間違って新社会人の子どもを扶養親族にしてしまったら?

 もう早いもので10月半ば。会社員の方は年末調整のシーズンが到来します。今年は、例年に輪をかけて複雑になっていますので、不明点は会社の担当者の方に聞くなどして、間違いのないようにしておきましょう。

 さて、年末調整のときもそうですが、確定申告で誤りやすい箇所の一つが、配偶者控除や配偶者特別控除、扶養控除です。よくあるのが、配偶者のパート収入がいつもより多く、配偶者控除が使えないのに配偶者控除を適用して確定申告をしてしまった、というケースです。また、子どもが新社会人になり、扶養親族から外れているのに、それを忘れて扶養控除の適用を受けてしまった、というケースもよくみかけます。

 また、事業所得や不動産所得がある方の場合、所得を誤って少なく申告していた、ということもあるでしょう。

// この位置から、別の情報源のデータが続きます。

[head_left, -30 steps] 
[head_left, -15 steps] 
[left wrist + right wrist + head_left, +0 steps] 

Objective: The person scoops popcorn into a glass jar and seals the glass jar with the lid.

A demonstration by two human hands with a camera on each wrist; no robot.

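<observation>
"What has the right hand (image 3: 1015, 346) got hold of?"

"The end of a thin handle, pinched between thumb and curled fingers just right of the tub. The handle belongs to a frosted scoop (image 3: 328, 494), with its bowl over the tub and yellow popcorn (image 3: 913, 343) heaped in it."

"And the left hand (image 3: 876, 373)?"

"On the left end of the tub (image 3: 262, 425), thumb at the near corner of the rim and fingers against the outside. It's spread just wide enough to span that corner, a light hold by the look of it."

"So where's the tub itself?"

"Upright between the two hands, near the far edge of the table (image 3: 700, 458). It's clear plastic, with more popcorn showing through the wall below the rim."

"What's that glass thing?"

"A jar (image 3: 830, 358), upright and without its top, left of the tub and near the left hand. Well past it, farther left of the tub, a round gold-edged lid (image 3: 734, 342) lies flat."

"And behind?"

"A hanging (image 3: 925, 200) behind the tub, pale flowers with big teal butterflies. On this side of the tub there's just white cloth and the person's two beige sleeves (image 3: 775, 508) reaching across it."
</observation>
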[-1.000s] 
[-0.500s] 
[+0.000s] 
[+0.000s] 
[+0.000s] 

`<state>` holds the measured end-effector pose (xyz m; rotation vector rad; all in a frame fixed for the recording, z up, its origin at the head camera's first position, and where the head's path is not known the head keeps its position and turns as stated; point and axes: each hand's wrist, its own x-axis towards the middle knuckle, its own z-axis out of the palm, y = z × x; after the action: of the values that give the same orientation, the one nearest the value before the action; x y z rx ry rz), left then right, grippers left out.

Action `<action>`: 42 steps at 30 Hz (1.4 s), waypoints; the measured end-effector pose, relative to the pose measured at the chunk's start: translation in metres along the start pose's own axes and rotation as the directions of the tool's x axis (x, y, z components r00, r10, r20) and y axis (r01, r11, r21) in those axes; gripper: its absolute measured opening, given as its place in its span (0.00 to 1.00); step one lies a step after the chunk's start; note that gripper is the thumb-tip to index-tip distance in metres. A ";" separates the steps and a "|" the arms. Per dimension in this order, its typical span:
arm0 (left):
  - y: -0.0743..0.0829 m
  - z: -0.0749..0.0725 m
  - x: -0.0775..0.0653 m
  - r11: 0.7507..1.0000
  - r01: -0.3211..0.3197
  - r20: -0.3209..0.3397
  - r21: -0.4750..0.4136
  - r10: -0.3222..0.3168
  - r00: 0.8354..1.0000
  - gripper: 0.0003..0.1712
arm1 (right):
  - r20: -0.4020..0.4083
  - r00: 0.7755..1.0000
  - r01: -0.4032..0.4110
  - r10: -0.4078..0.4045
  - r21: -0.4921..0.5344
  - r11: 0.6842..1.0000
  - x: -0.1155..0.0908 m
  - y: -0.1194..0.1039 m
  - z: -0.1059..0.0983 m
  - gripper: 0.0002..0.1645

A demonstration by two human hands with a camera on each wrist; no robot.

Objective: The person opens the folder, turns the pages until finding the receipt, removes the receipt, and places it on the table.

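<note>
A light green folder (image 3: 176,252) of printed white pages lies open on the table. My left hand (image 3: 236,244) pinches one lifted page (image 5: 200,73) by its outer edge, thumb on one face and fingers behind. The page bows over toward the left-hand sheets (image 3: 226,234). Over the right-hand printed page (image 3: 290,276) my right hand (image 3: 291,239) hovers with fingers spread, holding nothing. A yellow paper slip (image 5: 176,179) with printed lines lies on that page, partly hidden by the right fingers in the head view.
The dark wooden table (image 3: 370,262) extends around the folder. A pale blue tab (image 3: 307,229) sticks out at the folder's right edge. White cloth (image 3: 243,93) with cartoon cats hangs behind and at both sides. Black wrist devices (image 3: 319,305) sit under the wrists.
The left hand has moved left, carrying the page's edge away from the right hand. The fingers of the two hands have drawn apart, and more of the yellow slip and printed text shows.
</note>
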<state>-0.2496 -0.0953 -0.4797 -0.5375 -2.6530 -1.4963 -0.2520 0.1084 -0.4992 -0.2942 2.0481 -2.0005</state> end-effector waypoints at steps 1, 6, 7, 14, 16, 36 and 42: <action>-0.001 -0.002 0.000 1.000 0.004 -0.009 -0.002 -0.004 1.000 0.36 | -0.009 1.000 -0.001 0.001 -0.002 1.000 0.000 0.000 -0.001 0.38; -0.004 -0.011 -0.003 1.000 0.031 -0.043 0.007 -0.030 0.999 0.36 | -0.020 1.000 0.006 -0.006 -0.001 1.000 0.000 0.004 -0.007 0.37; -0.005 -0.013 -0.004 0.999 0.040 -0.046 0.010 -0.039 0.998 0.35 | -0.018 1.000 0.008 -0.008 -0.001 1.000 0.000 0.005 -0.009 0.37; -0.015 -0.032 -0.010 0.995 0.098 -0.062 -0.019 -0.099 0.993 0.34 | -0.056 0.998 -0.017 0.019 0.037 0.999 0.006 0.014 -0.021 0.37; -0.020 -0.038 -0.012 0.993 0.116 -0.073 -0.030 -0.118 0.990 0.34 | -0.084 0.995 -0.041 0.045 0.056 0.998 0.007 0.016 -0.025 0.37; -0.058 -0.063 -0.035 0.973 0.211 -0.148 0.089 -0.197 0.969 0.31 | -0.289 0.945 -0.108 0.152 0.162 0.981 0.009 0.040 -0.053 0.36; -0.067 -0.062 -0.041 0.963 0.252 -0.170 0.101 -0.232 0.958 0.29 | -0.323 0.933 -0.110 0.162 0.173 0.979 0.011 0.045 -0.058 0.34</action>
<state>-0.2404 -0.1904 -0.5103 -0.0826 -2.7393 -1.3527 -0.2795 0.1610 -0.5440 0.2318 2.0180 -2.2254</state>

 このような場合、払うべき税金が少なくなっている状態ですから、誤りが判明した時点で「修正申告」を行い、不足する税金の納付をしておきましょう。もし、税務署の方から先に指摘がきた場合、ペナルティーが加重されますのでお気をつけください。

確定申告で医療費控除をし忘れた!

 確定申告をしたものの医療費控除やふるさと納税の寄付金控除を忘れていた、というケースもよく聞く話です。こうした場合、「更正の請求」という手続きにより、払い過ぎている税金の還付を受けることができます。

 修正申告と更正の請求の違いは、前者が所得の計上漏れや控除額の誤りなどにより、追加で納税が必要となる場合、後者が控除漏れや計算ミスなどにより、税金を納め過ぎになっていて還付を求める場合です。

 ふるさと納税のワンストップ特例の適用を受けたにもかかわらず、医療費控除などのために確定申告すると、ふるさと納税の寄付金控除がなされない状態になってしまいます。でも、後日更正の請求を行えば、ふるさと納税につき寄付金控除の適用を受けることができます。

そもそも会社員で確定申告していない場合は?

 読者の皆さんの中には、会社員であるため普段は年末調整だけで確定申告はしていない、という方も多いと思います。

 そんな方が、例えば2018年に支払った高額の医療費の領収書を今になって見つけたら、どうすればよいのでしょうか?

 こうした場合、期限後申告(還付申告)という手続きを取ります。後で述べる申告期間内であれば、医療費控除を受けていなかった医療費につき、還付申告により控除を受けることができます。

 ですから、医療費控除を受け忘れていた2~3年前の領収書が見つかったとしても、あきらめずに医療費控除を受けるようにしましょう。

 更正の請求と期限後申告(還付申告)の違いは、前者が確定申告書を提出した後で、税金の減額・還付を請求するものであるのに対し、後者はそもそもまだ確定申告書を提出していないが、確定申告により還付を受ける手続きであるという点です。

更正の請求や期限後申告が認められる前提条件とは?

 更正の請求や期限後申告が認められるためには条件がいくつかあります。

 一つは、期限が決められているということです。更正の請求は、法定申告期限から5年以内と定められています。例えば、2018年分の所得税の更正の請求であれば、法定申告期限が2019年3月15日ですから、その5年後の2024年3月15日となります。2019年分については、新型コロナウイルスの影響で法定申告期限が2020年4月16日となりましたので、5年後の2025年4月16日までです。

 期限後申告(還付申告)の場合は、翌年1月1日から5年間となります。したがって、2018年分の所得税申告であれば、2023年の年末まで、2019年分は2024年の年末までとなります。

 もう1点、これは更正の請求のみに関係してきますが、これが認められるのは「控除の漏れ」とか「計算間違い」といったような誤りがある場合に限られています。したがって、選択肢がAとBの二つあり、Aの方法を採用して確定申告したが、後で計算してみたらBの方法を採用した方が税金が安く済むことが分かったので更正の請求をする…というのは認められていません。

 この点は、特に株式投資にかかる税金でよくトラブルになるところです。別の回でご説明したいと思います。